What is being asked —
Copy the data exactly as it appears, and do not include any pictures.

Data extract —
★ ★ ★

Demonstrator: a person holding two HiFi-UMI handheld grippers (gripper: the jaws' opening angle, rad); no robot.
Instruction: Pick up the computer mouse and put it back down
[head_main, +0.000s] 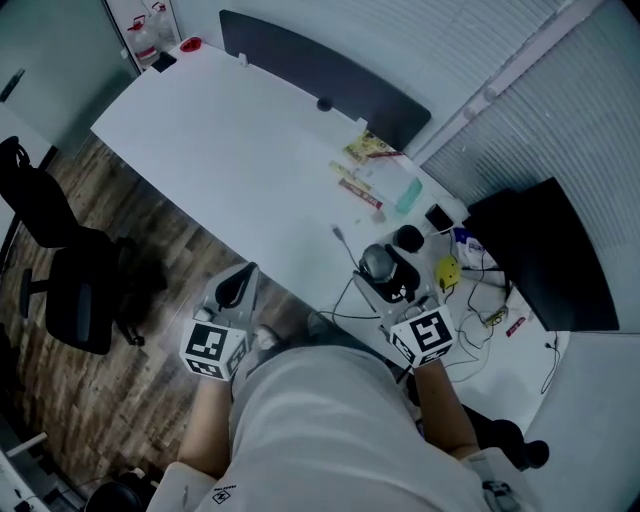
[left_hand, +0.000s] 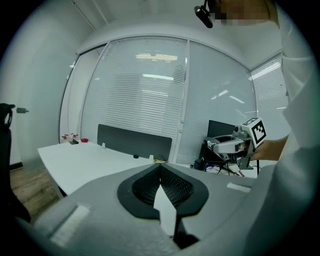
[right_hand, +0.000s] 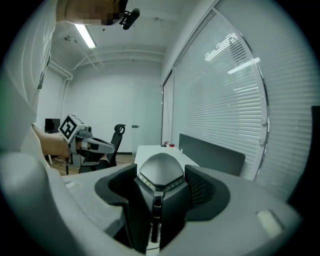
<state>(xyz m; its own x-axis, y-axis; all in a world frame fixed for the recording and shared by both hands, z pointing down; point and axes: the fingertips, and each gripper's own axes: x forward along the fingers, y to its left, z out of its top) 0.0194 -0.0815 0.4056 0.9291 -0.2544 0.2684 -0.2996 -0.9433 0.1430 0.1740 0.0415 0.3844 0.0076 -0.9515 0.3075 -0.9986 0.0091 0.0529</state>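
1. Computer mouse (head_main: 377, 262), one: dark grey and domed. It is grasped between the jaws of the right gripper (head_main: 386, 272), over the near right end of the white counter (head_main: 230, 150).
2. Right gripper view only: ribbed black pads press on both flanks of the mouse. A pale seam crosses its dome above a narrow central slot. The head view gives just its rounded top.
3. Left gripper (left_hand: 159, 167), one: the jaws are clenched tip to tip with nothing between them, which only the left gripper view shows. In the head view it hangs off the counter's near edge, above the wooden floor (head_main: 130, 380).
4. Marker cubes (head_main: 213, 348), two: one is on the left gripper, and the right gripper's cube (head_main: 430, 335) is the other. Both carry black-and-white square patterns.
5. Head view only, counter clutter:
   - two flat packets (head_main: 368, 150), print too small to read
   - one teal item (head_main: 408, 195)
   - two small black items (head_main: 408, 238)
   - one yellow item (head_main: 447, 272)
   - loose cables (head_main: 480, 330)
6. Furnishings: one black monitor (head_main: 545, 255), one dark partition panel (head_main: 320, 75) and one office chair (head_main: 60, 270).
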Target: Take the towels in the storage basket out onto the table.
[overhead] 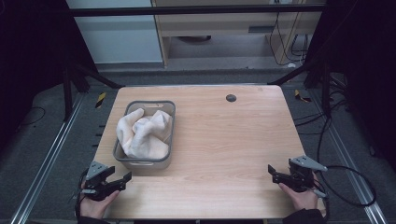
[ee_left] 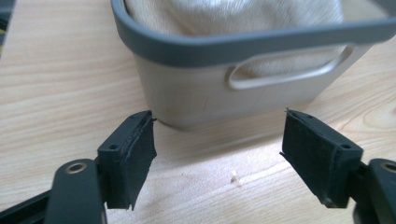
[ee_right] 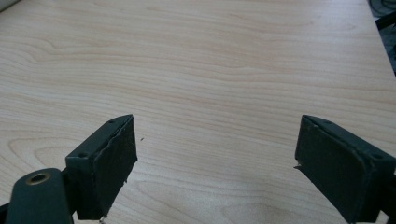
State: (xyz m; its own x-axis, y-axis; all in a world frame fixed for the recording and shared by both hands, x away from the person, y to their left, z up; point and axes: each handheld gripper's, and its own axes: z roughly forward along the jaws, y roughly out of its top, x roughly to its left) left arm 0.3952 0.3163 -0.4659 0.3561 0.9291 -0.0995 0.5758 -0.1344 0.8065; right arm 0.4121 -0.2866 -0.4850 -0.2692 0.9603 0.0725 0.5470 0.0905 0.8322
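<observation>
In the high view, nearest the camera, the person's two hands sit at the near edge of the wooden surface (overhead: 224, 140). The left gripper (overhead: 122, 179) is at the near left, its jaws spread and holding nothing, just short of the near wall of the grey plastic basket (overhead: 144, 164). The right gripper (overhead: 272, 173) is at the near right, jaws likewise released, well apart from everything. A crumpled cream cloth (overhead: 144, 133) fills the basket on the left half; a small dark disc (overhead: 230, 98) lies near the far edge.

In the left gripper view, the spread jaws frame the basket's near wall and its handle slot (ee_left: 285, 72), with the cloth bulging above the rim. A reach over the rim from this low angle would likely knock the wall and shove or tip the light basket. A grab at one fold could drag the whole bundle and lift the basket with it.

In the right gripper view, the open jaws face bare wood, too far off to steady the basket.
</observation>
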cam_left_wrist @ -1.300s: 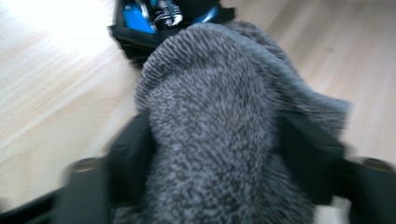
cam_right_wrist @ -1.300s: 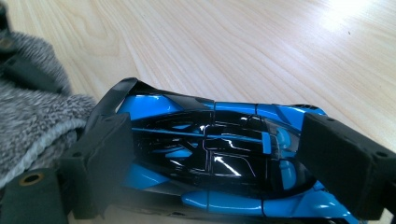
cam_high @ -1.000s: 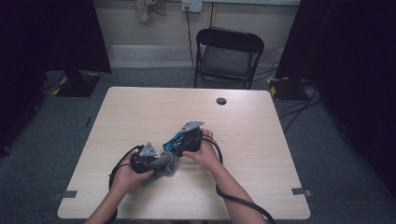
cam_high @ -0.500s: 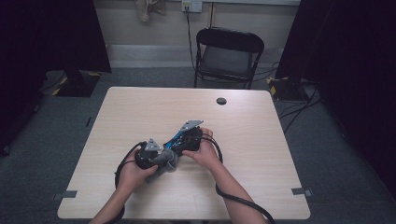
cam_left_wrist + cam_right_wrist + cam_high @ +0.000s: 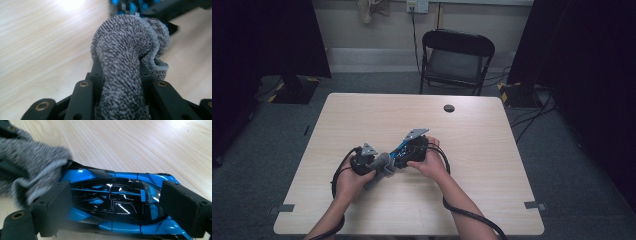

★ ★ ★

Answer to the problem —
Demonstrator: a person holding two HiFi-UMI handheld grippers (gripper: the jaws' opening angle, rad); no robot.
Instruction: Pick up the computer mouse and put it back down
[head_main, +0.000s] 
[left_hand, +0.000s] 
[right_hand, +0.000s] 
<state>(xyz m; its own x-axis, y-axis; all in a world frame fixed for the recording and shared by both hands, z pointing down; point and axes: the fingertips, and each gripper's own axes: x forward along the fingers, y to its left, z out of its top) 0.0194 -0.0815 0.4056 0.9291 -0.2544 0.2684 -0.2996 -0.9433 0.1430 0.1740 0.0415 0.3844 0.0076 -0.9515 0.3075 -0.9986 0.0091 0.0529</state>
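1. Computer mouse (head_main: 377, 262), one: dark grey and domed. It is grasped between the jaws of the right gripper (head_main: 386, 272), over the near right end of the white counter (head_main: 230, 150).
2. Right gripper view only: ribbed black pads press on both flanks of the mouse. A pale seam crosses its dome above a narrow central slot. The head view gives just its rounded top.
3. Left gripper (left_hand: 159, 167), one: the jaws are clenched tip to tip with nothing between them, which only the left gripper view shows. In the head view it hangs off the counter's near edge, above the wooden floor (head_main: 130, 380).
4. Marker cubes (head_main: 213, 348), two: one is on the left gripper, and the right gripper's cube (head_main: 430, 335) is the other. Both carry black-and-white square patterns.
5. Head view only, counter clutter:
   - two flat packets (head_main: 368, 150), print too small to read
   - one teal item (head_main: 408, 195)
   - two small black items (head_main: 408, 238)
   - one yellow item (head_main: 447, 272)
   - loose cables (head_main: 480, 330)
6. Furnishings: one black monitor (head_main: 545, 255), one dark partition panel (head_main: 320, 75) and one office chair (head_main: 60, 270).
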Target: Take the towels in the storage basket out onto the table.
[overhead] 
[ee_left] 
[ee_right] 
State: (xyz m; its own x-axis, y-axis; all in a world frame fixed for the recording and shared by both hands, x away from the person, y to their left, z up; point and axes: each handheld gripper's, and its own axes: z roughly forward along the jaws, y roughly out of its top, x roughly to its left) left arm 0.3952 0.3163 -0.4659 0.3561 0.9291 -0.0995 0.5758 -0.1344 0.8065; right arm 0.4121 -0.2866 -0.4850 -0.2692 0.9603 0.0725 0.5470 0.0905 0.8322
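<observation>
In the high view, nearest the camera, the person's two hands sit at the near edge of the wooden surface (overhead: 224, 140). The left gripper (overhead: 122, 179) is at the near left, its jaws spread and holding nothing, just short of the near wall of the grey plastic basket (overhead: 144, 164). The right gripper (overhead: 272, 173) is at the near right, jaws likewise released, well apart from everything. A crumpled cream cloth (overhead: 144, 133) fills the basket on the left half; a small dark disc (overhead: 230, 98) lies near the far edge.

In the left gripper view, the spread jaws frame the basket's near wall and its handle slot (ee_left: 285, 72), with the cloth bulging above the rim. A reach over the rim from this low angle would likely knock the wall and shove or tip the light basket. A grab at one fold could drag the whole bundle and lift the basket with it.

In the right gripper view, the open jaws face bare wood, too far off to steady the basket.
</observation>
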cam_left_wrist @ -1.300s: 
cam_right_wrist @ -1.300s: 
cam_high @ -1.000s: 
cam_high @ -0.500s: 
cam_left_wrist + cam_right_wrist + cam_high @ +0.000s: 

For this exercise, nothing further remains to be done.